In his long-awaited autobiography, "Face The Music: A Life Exposed", KISS guitarist/vocalist Paul Stanley accuses the band's fellow co-founding members Ace Frehley (guitar) and Peter Criss (drums) of resenting Stanley and KISS bassist/vocalist Gene Simmons for controlling the group's creative output — which Stanley says occurred because Frehley and Criss' songwriting contributions "just didn't amount to much."
"Ace, and particularly Peter, felt powerless and impotent when faced with the tireless focus, drive and ambition of me and Gene," Stanley writes. "As a result, the two of them tried to sabotage the band — which, as they saw it, was unfairly manipulated by [us] money-grubbing Jews."
Stanley reiterated to Larry Getlen of the New York Post that yes, he does believe that Frehley and Criss are anti-Semitic.
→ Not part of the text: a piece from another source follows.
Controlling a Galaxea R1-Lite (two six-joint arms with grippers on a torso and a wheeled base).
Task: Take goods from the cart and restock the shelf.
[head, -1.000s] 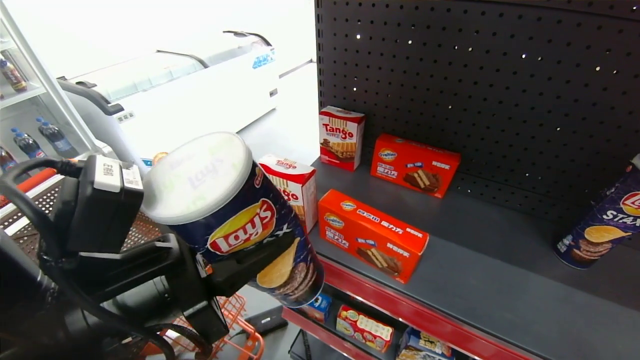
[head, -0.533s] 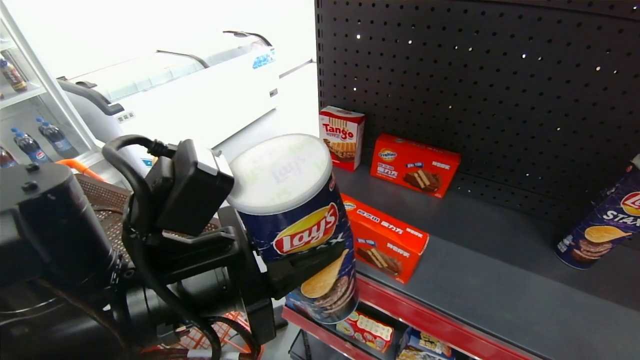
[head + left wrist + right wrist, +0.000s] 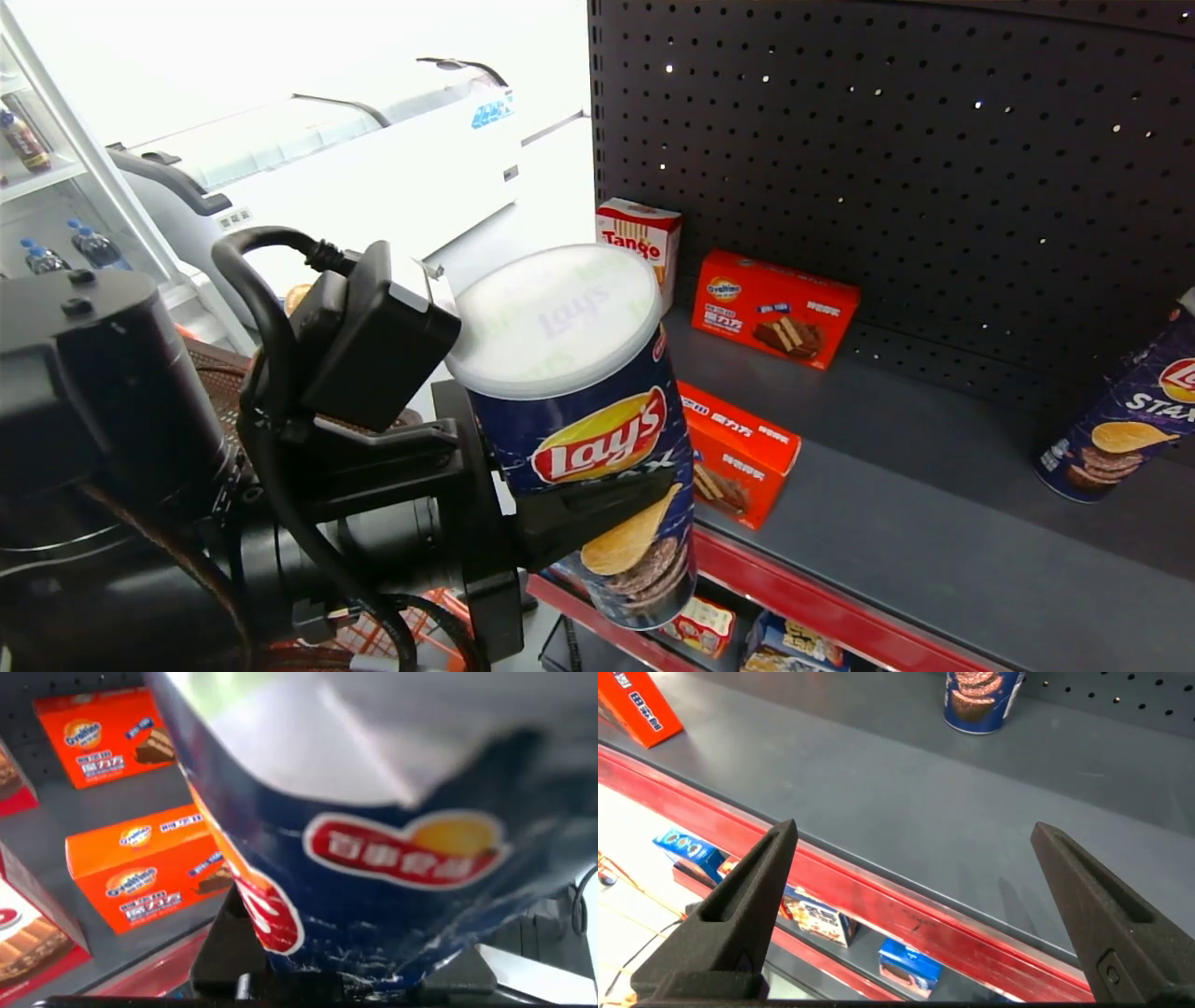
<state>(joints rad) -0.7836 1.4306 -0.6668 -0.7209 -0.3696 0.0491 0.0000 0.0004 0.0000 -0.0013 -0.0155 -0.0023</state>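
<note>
My left gripper [image 3: 588, 499] is shut on a dark blue chip can [image 3: 574, 411] with a white lid. It holds the can tilted in front of the shelf's left end, above the red front edge. In the left wrist view the can [image 3: 392, 831] looms very close. A second blue chip can [image 3: 1125, 415] stands at the right of the grey shelf [image 3: 934, 523], near the pegboard. My right gripper [image 3: 910, 835] is open over the shelf's front edge, with that can [image 3: 980, 695] farther back.
Two orange boxes [image 3: 775, 308] [image 3: 742, 453] and a wafer box [image 3: 644, 238] sit on the shelf's left part. A black pegboard [image 3: 887, 140] backs the shelf. Packaged goods [image 3: 700, 625] fill the lower shelf. A white chest freezer [image 3: 355, 177] stands at left.
My left arm has carried the chip can rightward toward the shelf. The can now hides the nearer wafer box and part of the near orange box.
</note>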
"Yes, I do," he said. "It's based on years and years of interactions. It's not pulled out of thin air." Frehley and Criss did not respond to the New York Post's requests for comment.
All four members of the current lineup of KISS will attend the band's Rock And Roll Hall Of Fame induction ceremony. They will be accompanied at their table by guitarist Bruce Kulick, who played in KISS during from 1984 to 1996. Frehley and Criss also will be in attendance.
Simmons and Stanley have chosen to have current KISS members Tommy Thayer and Eric Singer dress up as Peter Criss' and Ace Frehley's respective "Spaceman" and "Catman" personas (designs owned by Simmons and Stanley).
Frehley left KISS after the band's 2002 "Farewell" dates, saying afterwards that he took the word "farewell" seriously.
Criss claimed that his contract with KISS wasn't renewed in March 2004.
Both charges have been disputed by Gene Simmons and Paul Stanley.
The 29th annual Rock And Roll Hall Of Fame induction ceremony will take place on Thursday, April 10 at Barclays Center.
The television broadcast will premiere on HBO on May 31.